▸ **Activity**
Nothing but the lines from the one containing "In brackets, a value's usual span" through the end of the data should be output, each reproduced exactly.

▸ **Supplied data**
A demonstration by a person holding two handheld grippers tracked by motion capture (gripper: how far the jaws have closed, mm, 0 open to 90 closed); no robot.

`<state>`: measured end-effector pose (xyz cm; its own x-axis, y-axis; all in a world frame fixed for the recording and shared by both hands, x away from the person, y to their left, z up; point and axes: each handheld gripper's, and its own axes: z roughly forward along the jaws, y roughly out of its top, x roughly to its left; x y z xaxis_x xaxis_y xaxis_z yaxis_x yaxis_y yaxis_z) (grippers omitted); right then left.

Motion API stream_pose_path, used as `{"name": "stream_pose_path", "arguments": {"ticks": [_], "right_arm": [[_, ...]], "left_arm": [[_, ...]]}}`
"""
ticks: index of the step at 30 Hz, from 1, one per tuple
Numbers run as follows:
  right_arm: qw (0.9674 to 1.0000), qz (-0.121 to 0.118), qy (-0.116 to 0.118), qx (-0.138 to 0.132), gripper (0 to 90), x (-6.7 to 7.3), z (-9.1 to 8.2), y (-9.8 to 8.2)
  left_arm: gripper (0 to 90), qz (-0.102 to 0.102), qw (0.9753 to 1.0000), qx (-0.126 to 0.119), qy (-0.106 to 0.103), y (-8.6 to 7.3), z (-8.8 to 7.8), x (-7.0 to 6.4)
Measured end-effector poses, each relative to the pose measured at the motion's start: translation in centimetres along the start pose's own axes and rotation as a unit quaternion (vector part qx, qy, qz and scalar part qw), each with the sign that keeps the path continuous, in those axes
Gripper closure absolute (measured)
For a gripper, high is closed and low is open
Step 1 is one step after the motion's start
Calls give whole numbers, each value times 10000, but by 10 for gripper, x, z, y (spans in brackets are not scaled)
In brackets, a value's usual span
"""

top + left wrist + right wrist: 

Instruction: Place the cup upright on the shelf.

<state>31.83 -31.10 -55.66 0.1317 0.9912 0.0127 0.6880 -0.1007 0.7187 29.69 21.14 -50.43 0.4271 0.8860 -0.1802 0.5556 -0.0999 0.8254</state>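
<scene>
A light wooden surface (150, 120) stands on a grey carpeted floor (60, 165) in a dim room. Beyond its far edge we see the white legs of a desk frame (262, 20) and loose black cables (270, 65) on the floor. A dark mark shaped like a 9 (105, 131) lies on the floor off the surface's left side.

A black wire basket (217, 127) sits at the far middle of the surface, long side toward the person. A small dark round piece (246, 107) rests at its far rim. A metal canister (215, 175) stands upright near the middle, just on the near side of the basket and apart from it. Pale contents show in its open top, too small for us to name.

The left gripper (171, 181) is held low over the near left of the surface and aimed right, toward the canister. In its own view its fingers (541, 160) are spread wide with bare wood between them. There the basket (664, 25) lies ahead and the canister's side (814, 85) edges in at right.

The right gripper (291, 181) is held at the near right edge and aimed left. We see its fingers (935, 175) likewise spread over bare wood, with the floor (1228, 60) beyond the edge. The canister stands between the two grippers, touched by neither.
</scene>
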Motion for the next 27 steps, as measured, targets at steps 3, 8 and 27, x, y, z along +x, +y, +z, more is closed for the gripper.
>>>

▸ **Response below**
In brackets, a value's usual span
"""

top + left wrist + right wrist: 

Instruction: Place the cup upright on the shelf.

<state>31.83 -31.10 -55.66 0.1317 0.9912 0.0127 0.6880 -0.1007 0.7187 29.69 21.14 -50.43 0.4271 0.8860 -0.1802 0.5556 -0.0999 0.8254</state>
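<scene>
A light wooden surface (150, 120) stands on a grey carpeted floor (60, 165) in a dim room. Beyond its far edge we see the white legs of a desk frame (262, 20) and loose black cables (270, 65) on the floor. A dark mark shaped like a 9 (105, 131) lies on the floor off the surface's left side.

A black wire basket (217, 127) sits at the far middle of the surface, long side toward the person. A small dark round piece (246, 107) rests at its far rim. A metal canister (215, 175) stands upright near the middle, just on the near side of the basket and apart from it. Pale contents show in its open top, too small for us to name.

The left gripper (171, 181) is held low over the near left of the surface and aimed right, toward the canister. In its own view its fingers (541, 160) are spread wide with bare wood between them. There the basket (664, 25) lies ahead and the canister's side (814, 85) edges in at right.

The right gripper (291, 181) is held at the near right edge and aimed left. We see its fingers (935, 175) likewise spread over bare wood, with the floor (1228, 60) beyond the edge. The canister stands between the two grippers, touched by neither.
</scene>
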Motion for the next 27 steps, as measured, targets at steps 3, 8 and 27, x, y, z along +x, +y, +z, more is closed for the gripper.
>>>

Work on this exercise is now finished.